Nancy Morgan Hart

History lessons about the American Revolution often focus on men like George Washington, Ben Franklin, Thomas Jefferson, and Paul Revere. Women often include Betsy Ross, who created the first American flag or legendary female figures like Molly Pitcher who took up her husband’s cannon after he fell in battle. These are but a few of the patriots who fought to win American independence.

Some of the less commonly known are among the bravest and after more than two centuries, the lines between legend and reality blur. One of these larger than life heroines was a woman named Nancy Morgan Hart. A highway and several monuments have been named for this brave woman who stood tall for her beliefs during a violent, often vicious war.

At six feet tall, Nancy was taller than the average woman was. Blessed or cursed with what was described as flaming red hair, Nancy Morgan Hart was born in the North Carolina frontier country in either 1744 or 1747. Anne Morgan wed Benjamin Hart at a young age and moved to what was then the Virginia wilderness. Eight children later, Nancy Morgan Hart and her husband relocated to Georgia, to yet another frontier. Their new home was along the Broad River.

Avid patriots and strong on the idea of independence, the Harts fought in many battles and skirmishes along the remote Georgia frontier. Sukey Hart, one of the couple’s daughters, was a fervent patriot and is remembered through history in her own right.

By all accounts Nancy Morgan Hart was a formidable woman. The area Native Americans had dubbed her “War Woman”, a nickname based on her size, appearance, and temperament. Like most frontier women, Nancy was strong. She could perform most chores that men could do and she was also rumored to be an excellent marksman.

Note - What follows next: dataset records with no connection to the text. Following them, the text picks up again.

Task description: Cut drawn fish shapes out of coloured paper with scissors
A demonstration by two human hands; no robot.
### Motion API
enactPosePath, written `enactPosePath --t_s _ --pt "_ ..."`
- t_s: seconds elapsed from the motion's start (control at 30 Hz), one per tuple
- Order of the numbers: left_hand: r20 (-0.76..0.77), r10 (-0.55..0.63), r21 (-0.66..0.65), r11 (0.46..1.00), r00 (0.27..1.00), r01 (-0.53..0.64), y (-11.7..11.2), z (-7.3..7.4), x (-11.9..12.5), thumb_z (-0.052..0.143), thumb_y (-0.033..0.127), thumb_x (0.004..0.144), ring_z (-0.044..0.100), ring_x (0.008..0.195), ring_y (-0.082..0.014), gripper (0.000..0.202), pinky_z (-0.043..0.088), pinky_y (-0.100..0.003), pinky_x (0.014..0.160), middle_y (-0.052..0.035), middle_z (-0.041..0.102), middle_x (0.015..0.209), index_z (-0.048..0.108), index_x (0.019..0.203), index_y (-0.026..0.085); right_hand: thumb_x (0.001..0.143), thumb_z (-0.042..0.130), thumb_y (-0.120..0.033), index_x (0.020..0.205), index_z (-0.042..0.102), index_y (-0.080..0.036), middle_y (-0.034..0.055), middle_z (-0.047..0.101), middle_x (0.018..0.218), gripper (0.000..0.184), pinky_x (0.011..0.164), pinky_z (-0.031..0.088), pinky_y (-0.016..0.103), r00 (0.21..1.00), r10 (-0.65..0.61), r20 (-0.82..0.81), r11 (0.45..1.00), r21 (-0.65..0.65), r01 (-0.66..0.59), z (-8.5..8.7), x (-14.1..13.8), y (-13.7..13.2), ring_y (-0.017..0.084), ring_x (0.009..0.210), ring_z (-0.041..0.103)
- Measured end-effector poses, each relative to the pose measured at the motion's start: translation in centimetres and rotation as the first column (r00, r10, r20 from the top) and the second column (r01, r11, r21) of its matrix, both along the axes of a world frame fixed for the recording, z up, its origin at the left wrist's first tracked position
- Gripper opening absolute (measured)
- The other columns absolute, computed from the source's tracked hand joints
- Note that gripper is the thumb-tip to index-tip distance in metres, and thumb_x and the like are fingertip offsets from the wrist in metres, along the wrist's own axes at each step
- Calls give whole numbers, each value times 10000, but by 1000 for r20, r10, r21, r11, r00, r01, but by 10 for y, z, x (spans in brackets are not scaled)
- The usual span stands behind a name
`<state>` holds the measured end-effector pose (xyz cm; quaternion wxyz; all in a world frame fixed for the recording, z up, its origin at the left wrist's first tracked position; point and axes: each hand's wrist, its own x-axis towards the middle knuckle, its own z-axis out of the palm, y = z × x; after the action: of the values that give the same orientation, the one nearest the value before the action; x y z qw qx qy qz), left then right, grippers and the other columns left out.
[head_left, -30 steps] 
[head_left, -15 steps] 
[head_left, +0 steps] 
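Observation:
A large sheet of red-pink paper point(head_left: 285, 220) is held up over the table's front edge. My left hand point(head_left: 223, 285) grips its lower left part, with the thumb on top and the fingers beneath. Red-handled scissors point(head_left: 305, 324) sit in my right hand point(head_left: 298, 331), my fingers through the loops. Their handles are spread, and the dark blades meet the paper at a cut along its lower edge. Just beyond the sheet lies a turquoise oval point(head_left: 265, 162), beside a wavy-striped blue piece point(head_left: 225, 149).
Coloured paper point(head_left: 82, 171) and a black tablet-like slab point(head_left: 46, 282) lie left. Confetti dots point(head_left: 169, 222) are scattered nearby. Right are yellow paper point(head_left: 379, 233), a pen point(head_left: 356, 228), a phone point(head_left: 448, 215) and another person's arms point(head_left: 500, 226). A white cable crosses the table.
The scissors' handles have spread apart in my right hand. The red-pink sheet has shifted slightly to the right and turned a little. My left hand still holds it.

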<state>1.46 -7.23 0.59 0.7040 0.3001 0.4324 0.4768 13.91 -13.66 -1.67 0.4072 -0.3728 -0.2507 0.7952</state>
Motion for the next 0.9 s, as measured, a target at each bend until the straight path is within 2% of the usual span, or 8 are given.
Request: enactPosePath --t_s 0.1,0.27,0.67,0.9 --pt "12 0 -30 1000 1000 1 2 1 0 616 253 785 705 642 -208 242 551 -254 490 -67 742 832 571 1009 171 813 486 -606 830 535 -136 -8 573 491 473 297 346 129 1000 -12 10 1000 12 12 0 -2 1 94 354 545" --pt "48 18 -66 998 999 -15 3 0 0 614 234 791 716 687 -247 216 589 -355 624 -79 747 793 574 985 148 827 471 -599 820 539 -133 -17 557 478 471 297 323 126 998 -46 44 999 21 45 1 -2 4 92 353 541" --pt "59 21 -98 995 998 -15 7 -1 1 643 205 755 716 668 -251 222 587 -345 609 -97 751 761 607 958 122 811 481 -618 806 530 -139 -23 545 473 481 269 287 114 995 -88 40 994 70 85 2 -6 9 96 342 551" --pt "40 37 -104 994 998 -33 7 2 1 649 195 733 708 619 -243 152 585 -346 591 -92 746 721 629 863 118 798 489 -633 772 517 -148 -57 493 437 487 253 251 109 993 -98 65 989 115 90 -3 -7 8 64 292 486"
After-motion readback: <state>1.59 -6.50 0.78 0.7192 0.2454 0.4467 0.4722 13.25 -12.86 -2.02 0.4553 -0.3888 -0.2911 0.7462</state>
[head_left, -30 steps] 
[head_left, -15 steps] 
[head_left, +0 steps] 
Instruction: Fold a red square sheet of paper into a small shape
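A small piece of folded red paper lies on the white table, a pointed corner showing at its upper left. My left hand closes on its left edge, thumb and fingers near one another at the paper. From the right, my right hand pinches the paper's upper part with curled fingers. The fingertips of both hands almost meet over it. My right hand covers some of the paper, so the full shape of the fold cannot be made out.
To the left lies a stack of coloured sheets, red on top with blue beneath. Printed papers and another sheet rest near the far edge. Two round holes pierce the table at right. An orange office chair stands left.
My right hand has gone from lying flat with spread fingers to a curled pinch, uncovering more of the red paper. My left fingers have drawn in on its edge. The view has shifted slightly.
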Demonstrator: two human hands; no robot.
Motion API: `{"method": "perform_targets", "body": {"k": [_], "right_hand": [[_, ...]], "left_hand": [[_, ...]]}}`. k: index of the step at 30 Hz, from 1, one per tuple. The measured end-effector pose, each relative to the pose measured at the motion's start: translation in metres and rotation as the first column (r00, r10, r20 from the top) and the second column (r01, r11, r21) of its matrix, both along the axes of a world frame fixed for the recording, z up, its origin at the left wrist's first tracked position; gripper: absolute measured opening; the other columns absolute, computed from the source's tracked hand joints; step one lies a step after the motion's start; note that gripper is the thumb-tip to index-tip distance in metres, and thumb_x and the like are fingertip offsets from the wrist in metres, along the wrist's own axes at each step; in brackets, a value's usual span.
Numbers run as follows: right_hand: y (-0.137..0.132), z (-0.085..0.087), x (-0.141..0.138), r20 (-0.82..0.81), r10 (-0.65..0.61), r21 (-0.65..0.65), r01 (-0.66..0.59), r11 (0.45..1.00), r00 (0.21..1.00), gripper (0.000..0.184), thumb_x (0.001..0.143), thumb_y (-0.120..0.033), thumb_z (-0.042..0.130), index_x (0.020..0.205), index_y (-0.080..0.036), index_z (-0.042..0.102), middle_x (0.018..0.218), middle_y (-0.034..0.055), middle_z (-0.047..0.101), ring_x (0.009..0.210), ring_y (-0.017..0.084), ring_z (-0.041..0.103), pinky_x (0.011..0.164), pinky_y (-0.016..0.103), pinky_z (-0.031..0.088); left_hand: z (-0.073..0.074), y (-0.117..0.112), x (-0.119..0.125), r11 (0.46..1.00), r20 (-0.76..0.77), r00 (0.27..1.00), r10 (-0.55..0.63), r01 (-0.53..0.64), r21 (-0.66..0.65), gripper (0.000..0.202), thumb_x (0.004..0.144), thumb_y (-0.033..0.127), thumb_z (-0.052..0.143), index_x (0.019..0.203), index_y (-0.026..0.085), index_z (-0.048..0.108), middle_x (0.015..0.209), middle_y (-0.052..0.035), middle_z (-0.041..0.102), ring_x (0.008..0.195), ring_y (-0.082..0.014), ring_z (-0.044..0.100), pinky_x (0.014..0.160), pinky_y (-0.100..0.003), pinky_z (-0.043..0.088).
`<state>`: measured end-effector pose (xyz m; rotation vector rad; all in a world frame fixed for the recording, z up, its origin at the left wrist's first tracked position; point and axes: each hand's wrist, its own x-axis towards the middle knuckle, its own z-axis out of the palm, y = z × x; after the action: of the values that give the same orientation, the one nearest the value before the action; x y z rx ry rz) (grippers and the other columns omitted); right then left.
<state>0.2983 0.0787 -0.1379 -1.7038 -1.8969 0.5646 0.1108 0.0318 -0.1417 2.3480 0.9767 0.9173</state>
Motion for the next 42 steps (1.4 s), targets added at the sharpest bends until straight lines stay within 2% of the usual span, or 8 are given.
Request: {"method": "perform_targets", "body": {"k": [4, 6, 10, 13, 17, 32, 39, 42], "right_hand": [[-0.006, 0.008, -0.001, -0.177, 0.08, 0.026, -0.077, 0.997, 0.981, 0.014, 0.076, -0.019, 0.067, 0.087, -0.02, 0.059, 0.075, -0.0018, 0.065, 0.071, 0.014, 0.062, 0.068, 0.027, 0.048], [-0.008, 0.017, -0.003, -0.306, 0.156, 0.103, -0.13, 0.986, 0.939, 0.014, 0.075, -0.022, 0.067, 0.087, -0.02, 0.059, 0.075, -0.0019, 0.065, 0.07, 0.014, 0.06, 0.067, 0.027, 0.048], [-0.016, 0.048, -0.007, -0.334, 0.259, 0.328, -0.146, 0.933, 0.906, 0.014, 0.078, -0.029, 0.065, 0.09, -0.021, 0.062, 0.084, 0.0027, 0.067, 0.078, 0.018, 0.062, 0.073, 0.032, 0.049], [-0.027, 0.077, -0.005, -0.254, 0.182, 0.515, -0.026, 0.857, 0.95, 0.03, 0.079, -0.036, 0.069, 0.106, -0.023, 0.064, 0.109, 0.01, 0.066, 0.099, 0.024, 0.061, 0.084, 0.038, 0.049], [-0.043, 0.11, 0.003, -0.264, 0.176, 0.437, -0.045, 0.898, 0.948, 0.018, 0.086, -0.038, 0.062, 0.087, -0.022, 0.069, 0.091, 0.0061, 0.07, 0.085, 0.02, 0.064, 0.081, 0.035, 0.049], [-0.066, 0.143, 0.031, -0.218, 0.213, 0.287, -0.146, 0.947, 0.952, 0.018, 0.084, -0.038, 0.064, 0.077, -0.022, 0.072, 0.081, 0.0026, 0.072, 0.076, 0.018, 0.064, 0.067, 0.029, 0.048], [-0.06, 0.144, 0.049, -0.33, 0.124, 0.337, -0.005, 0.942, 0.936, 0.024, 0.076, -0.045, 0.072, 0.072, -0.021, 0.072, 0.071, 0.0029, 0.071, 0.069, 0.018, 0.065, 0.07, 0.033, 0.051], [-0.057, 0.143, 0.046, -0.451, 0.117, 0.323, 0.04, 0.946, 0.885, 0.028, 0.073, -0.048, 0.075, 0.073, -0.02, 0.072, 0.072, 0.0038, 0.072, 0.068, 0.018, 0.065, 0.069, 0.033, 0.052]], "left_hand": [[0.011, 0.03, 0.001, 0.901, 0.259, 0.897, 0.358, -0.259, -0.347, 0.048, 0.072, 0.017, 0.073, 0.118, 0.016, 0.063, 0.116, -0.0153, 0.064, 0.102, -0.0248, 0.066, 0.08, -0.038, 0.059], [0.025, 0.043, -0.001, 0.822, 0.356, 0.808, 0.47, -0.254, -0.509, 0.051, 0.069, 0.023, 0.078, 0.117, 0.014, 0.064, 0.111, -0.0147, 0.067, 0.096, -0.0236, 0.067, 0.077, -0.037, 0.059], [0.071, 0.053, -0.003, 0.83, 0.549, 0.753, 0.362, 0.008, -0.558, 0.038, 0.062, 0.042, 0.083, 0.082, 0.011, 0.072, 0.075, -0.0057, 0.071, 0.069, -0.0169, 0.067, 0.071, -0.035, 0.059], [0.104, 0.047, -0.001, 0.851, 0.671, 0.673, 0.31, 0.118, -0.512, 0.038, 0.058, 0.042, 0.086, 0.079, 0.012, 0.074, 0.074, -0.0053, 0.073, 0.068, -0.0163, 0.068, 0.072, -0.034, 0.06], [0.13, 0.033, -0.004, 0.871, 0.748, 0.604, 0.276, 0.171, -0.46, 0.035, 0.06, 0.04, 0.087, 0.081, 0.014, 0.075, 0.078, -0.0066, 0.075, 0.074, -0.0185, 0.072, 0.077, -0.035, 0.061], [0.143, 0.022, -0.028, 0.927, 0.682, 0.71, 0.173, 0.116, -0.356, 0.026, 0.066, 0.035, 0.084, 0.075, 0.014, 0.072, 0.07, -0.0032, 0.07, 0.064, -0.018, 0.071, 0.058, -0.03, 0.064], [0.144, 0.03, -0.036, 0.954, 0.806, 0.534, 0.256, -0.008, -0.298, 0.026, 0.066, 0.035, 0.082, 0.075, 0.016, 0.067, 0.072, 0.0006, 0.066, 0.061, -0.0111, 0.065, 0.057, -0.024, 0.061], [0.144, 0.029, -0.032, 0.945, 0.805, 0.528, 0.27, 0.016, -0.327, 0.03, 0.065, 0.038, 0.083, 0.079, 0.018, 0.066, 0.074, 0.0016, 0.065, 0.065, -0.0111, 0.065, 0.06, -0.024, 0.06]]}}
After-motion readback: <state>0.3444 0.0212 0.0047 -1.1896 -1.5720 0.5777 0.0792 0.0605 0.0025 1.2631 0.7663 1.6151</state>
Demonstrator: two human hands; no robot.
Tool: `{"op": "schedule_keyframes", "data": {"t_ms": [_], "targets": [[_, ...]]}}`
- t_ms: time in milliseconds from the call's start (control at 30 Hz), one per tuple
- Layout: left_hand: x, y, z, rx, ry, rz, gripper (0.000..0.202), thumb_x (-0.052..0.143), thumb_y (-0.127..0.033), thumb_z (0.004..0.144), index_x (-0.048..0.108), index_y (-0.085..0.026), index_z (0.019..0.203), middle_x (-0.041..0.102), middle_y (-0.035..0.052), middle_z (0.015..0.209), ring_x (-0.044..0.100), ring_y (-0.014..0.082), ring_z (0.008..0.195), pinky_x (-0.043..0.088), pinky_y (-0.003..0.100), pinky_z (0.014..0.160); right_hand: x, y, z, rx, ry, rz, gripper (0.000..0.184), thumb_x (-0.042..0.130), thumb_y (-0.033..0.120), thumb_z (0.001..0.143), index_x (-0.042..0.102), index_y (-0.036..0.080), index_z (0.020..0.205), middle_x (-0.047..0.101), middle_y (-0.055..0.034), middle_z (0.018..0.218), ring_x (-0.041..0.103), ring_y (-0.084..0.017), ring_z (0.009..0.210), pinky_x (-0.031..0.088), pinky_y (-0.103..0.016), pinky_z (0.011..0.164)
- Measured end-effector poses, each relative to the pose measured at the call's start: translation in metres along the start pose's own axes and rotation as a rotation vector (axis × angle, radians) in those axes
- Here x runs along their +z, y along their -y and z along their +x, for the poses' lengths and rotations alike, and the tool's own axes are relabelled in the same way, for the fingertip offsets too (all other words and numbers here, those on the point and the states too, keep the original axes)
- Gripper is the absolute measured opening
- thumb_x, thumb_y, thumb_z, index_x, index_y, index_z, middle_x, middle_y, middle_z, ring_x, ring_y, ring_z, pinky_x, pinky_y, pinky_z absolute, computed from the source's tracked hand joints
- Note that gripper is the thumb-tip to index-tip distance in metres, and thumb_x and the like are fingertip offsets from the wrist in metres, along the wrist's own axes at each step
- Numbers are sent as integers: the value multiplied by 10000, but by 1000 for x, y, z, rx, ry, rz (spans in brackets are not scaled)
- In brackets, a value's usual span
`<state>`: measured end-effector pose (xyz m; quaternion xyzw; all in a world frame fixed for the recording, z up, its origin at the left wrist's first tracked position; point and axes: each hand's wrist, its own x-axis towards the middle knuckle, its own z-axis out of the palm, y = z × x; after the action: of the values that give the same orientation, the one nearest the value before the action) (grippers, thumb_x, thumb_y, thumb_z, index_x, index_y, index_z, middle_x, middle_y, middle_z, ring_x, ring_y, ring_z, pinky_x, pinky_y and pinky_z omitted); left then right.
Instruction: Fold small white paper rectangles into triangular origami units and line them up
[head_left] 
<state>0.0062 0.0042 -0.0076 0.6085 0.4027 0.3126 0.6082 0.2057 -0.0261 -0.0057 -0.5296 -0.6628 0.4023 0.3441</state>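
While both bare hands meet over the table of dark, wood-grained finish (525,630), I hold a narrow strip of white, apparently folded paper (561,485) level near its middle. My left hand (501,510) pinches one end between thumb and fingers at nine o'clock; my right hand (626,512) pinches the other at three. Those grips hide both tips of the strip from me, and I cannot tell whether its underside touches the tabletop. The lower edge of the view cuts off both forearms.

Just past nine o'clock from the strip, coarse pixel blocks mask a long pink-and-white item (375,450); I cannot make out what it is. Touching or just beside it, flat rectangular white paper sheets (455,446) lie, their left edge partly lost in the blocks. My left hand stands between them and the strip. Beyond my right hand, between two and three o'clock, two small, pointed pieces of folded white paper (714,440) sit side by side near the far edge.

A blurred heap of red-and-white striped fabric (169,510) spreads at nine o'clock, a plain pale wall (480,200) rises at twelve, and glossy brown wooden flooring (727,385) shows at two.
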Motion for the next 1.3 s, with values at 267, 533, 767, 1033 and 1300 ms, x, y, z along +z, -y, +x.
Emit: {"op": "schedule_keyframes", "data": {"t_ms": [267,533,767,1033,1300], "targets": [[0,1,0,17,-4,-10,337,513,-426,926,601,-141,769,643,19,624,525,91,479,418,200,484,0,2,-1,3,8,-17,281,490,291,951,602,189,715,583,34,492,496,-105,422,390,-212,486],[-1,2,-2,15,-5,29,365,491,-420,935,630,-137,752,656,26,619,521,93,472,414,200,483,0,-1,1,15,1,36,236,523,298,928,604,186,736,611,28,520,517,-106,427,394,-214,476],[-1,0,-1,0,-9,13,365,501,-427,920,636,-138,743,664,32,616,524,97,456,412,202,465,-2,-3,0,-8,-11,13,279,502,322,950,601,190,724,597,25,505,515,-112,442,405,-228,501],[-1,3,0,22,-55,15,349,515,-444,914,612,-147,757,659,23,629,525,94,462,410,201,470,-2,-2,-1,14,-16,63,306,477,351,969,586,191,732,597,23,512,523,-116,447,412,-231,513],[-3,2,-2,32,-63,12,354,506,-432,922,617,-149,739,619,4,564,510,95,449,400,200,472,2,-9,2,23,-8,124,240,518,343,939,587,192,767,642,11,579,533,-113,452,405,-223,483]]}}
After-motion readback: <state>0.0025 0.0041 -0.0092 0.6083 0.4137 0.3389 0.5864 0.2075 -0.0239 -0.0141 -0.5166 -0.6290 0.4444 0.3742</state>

Nancy Morgan Hart is best remembered for her actions against a band of Tories, English sympathizers, who came to her remote home. Stories vary but in most, the band of Tories came to the Hart cabin and demanded food. In some versions, the Tories killed one of Nancy’s flock of turkeys before ordering her to cook it for their meal. No matter how the Tories came to be seated at the Hart table, there is little doubt that the meal set before the men was succulent. Fresh venison, hoecakes, and honeycomb are the fare in most stories; in other, the roasted turkey crowns the table.

In preparation for the abundant meal, the Tories laid down their arms, resting the muskets against the log walls. The men settled down at the table and reached to fill their plates when Nancy snatched up a musket. She pointed the primed and prepared weapon at the table and bade the men to not move or she would “blow their brains to Kingdom Come.”

She then sent for the authorities that hung the men outside her cabin while she sang “Yankee Doodle”.

In another version, Nancy was passing their idle muskets to other patriots through a chink in the wall. When discovered in the act, Nancy shot one Tory at point blank range and killed him. When another Tory officer made a move in her direction, she wounded him and the others sat still until other patriots arrived for the hanging.

Whether or not Nancy Morgan Hart lived or whether she was indeed responsible for the deaths of six Tories has long been disputed. There are those who claim to be descendants of the brave patriot woman and those who claim that the story is mere myth. Others say that many women killed to protect their homes in the turbulent years of the American Revolution and that Nancy Morgan Hart was a composite of them all. The discovery of six male skeletons when a railroad was being laid in the vicinity of the former Hart home, however, gives the tales credence.

Women like Nancy Morgan Hart were the backbone of the American Revolution and proved that women could be the equal of any man long before the term “women’s liberation” was coined.